### REQUIRED ACTION
Could each entry below be printed again exactly as given?

Source data

[Start of section]

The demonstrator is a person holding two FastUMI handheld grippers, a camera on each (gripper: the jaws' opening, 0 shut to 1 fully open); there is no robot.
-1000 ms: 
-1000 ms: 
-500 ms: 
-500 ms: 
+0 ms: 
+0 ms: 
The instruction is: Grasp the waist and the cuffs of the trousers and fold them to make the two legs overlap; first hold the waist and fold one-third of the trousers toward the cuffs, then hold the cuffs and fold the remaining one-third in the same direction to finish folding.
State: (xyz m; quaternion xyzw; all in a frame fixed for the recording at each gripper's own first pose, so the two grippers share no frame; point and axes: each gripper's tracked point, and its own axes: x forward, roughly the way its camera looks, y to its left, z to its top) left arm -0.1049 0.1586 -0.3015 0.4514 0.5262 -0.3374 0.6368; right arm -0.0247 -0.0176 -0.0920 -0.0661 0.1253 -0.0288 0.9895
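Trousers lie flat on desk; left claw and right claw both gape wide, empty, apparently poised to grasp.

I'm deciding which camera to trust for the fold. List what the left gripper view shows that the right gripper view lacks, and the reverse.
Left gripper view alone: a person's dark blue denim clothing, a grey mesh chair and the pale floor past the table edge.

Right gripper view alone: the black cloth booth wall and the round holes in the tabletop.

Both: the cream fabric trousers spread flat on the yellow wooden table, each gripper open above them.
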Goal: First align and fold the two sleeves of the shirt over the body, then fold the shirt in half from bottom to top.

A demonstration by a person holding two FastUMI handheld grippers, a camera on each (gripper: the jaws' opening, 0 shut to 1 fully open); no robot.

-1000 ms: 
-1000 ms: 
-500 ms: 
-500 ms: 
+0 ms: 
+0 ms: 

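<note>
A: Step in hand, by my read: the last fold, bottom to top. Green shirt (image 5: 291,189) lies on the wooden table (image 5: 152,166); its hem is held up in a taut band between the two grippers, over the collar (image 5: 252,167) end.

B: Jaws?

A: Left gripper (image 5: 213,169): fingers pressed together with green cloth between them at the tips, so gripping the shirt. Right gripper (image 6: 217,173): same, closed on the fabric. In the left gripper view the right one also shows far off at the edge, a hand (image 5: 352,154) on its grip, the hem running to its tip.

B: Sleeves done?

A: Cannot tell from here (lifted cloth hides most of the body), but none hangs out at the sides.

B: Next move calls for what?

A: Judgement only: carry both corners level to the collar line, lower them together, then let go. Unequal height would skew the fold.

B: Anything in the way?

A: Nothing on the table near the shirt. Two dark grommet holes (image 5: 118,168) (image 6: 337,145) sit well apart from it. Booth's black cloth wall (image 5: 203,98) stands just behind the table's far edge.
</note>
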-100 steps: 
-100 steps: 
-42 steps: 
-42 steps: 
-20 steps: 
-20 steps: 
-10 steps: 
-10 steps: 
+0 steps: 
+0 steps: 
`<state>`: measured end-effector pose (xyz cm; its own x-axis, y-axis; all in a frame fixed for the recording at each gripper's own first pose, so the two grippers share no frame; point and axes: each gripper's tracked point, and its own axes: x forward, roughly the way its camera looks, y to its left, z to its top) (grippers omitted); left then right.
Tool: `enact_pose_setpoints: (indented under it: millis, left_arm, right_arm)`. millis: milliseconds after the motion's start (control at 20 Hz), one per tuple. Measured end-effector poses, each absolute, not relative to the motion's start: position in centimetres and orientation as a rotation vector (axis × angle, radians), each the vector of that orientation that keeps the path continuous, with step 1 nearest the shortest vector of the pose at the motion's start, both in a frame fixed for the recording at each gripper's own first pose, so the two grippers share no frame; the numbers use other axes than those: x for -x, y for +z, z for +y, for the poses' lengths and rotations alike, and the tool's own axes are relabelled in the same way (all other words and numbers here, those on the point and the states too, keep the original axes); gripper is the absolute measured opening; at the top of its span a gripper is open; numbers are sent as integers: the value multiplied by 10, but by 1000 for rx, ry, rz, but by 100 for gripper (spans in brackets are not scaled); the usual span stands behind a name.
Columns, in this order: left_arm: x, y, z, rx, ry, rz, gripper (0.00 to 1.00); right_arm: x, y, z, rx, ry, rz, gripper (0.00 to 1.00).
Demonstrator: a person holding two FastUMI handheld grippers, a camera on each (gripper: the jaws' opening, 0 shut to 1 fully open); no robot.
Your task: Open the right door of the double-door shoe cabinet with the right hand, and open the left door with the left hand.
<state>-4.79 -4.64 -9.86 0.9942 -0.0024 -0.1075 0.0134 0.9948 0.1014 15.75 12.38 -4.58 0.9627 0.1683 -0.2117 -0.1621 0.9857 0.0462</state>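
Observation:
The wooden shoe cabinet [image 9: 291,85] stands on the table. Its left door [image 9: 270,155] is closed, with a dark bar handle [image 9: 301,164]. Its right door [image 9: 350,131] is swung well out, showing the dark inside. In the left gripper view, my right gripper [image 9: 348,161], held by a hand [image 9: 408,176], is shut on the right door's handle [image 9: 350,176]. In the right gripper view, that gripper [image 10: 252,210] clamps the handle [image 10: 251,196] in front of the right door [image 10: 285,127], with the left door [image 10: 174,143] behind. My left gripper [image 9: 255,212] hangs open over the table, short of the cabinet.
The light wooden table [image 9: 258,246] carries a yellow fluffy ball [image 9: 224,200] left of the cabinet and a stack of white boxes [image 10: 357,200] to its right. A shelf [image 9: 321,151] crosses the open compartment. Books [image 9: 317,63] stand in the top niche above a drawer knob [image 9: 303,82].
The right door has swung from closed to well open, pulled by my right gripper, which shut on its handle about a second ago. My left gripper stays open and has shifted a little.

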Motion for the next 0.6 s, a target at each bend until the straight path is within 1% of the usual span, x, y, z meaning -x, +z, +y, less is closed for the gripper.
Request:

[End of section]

### RESPONSE AREA
The demonstrator is a person holding two FastUMI handheld grippers, a camera on each (gripper: the jaws' opening, 0 shut to 1 fully open); there is no robot.
-1000 ms: 
-1000 ms: 
-500 ms: 
-500 ms: 
+0 ms: 
+0 ms: 
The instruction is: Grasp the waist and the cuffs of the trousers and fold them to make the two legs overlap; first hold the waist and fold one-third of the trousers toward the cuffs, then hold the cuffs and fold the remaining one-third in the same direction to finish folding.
State: (xyz m; quaternion xyzw; all in a frame fixed for the recording at each gripper's own first pose, so the two grippers share no frame; point and axes: each gripper's tracked point, and its own axes: x forward, roughly the way its camera looks, y to its left, z to its top) left arm -0.1049 0.1586 -0.3015 0.4514 0.5262 -0.3374 0.6368; right arm -0.0247 -0.0176 -0.0920 -0.0661 0.1253 -0.0288 0.9895
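Trousers lie flat on desk; left claw and right claw both gape wide, empty, apparently poised to grasp.

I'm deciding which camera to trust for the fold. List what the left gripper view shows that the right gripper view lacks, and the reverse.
Left gripper view alone: a person's dark blue denim clothing, a grey mesh chair and the pale floor past the table edge.

Right gripper view alone: the black cloth booth wall and the round holes in the tabletop.

Both: the cream fabric trousers spread flat on the yellow wooden table, each gripper open above them.
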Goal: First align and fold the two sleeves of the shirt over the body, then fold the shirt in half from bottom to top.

A demonstration by a person holding two FastUMI handheld grippers, a camera on each (gripper: the jaws' opening, 0 shut to 1 fully open); no robot.

-1000 ms: 
-1000 ms: 
-500 ms: 
-500 ms: 
+0 ms: 
+0 ms: 

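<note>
A: Step in hand, by my read: the last fold, bottom to top. Green shirt (image 5: 291,189) lies on the wooden table (image 5: 152,166); its hem is held up in a taut band between the two grippers, over the collar (image 5: 252,167) end.

B: Jaws?

A: Left gripper (image 5: 213,169): fingers pressed together with green cloth between them at the tips, so gripping the shirt. Right gripper (image 6: 217,173): same, closed on the fabric. In the left gripper view the right one also shows far off at the edge, a hand (image 5: 352,154) on its grip, the hem running to its tip.

B: Sleeves done?

A: Cannot tell from here (lifted cloth hides most of the body), but none hangs out at the sides.

B: Next move calls for what?

A: Judgement only: carry both corners level to the collar line, lower them together, then let go. Unequal height would skew the fold.

B: Anything in the way?

A: Nothing on the table near the shirt. Two dark grommet holes (image 5: 118,168) (image 6: 337,145) sit well apart from it. Booth's black cloth wall (image 5: 203,98) stands just behind the table's far edge.
</note>
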-100 steps: 
-100 steps: 
-42 steps: 
-42 steps: 
-20 steps: 
-20 steps: 
-10 steps: 
-10 steps: 
+0 steps: 
+0 steps: 
`<state>`: measured end-effector pose (xyz cm; its own x-axis, y-axis; all in a frame fixed for the recording at each gripper's own first pose, so the two grippers share no frame; point and axes: each gripper's tracked point, and its own axes: x forward, roughly the way its camera looks, y to its left, z to its top) (grippers omitted); left then right.
Tool: `enact_pose_setpoints: (indented under it: millis, left_arm, right_arm)`. millis: milliseconds after the motion's start (control at 20 Hz), one per tuple. Measured end-effector poses, each absolute, not relative to the motion's start: position in centimetres and orientation as a rotation vector (axis × angle, radians), each the vector of that orientation that keeps the path continuous, with step 1 nearest the shortest vector of the pose at the motion's start, both in a frame fixed for the recording at each gripper's own first pose, so the two grippers share no frame; the numbers use other axes than those: x for -x, y for +z, z for +y, for the poses' lengths and rotations alike, and the tool's own axes are relabelled in the same way (all other words and numbers here, those on the point and the states too, keep the original axes); gripper is the absolute measured opening; at the top of its span a gripper is open; numbers are sent as integers: the value multiplied by 10, but by 1000 for rx, ry, rz, but by 100 for gripper (spans in brackets are not scaled); the usual span stands behind a name.
Columns, in this order: left_arm: x, y, z, rx, ry, rz, gripper (0.00 to 1.00); right_arm: x, y, z, rx, ry, rz, gripper (0.00 to 1.00).
Demonstrator: a person holding two FastUMI handheld grippers, a camera on each (gripper: the jaws' opening, 0 shut to 1 fully open); no robot.
Your task: Open the right door of the double-door shoe cabinet with the right hand, and open the left door with the left hand.
<state>-4.79 -4.64 -9.86 0.9942 -0.0024 -0.1075 0.0134 0.9948 0.1014 15.75 12.38 -4.58 0.9627 0.1683 -0.2117 -0.1621 0.9857 0.0462</state>
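Observation:
The wooden shoe cabinet [image 9: 291,85] stands on the table. Its left door [image 9: 270,155] is closed, with a dark bar handle [image 9: 301,164]. Its right door [image 9: 350,131] is swung well out, showing the dark inside. In the left gripper view, my right gripper [image 9: 348,161], held by a hand [image 9: 408,176], is shut on the right door's handle [image 9: 350,176]. In the right gripper view, that gripper [image 10: 252,210] clamps the handle [image 10: 251,196] in front of the right door [image 10: 285,127], with the left door [image 10: 174,143] behind. My left gripper [image 9: 255,212] hangs open over the table, short of the cabinet.
The light wooden table [image 9: 258,246] carries a yellow fluffy ball [image 9: 224,200] left of the cabinet and a stack of white boxes [image 10: 357,200] to its right. A shelf [image 9: 321,151] crosses the open compartment. Books [image 9: 317,63] stand in the top niche above a drawer knob [image 9: 303,82].
The right door has swung from closed to well open, pulled by my right gripper, which shut on its handle about a second ago. My left gripper stays open and has shifted a little.
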
Motion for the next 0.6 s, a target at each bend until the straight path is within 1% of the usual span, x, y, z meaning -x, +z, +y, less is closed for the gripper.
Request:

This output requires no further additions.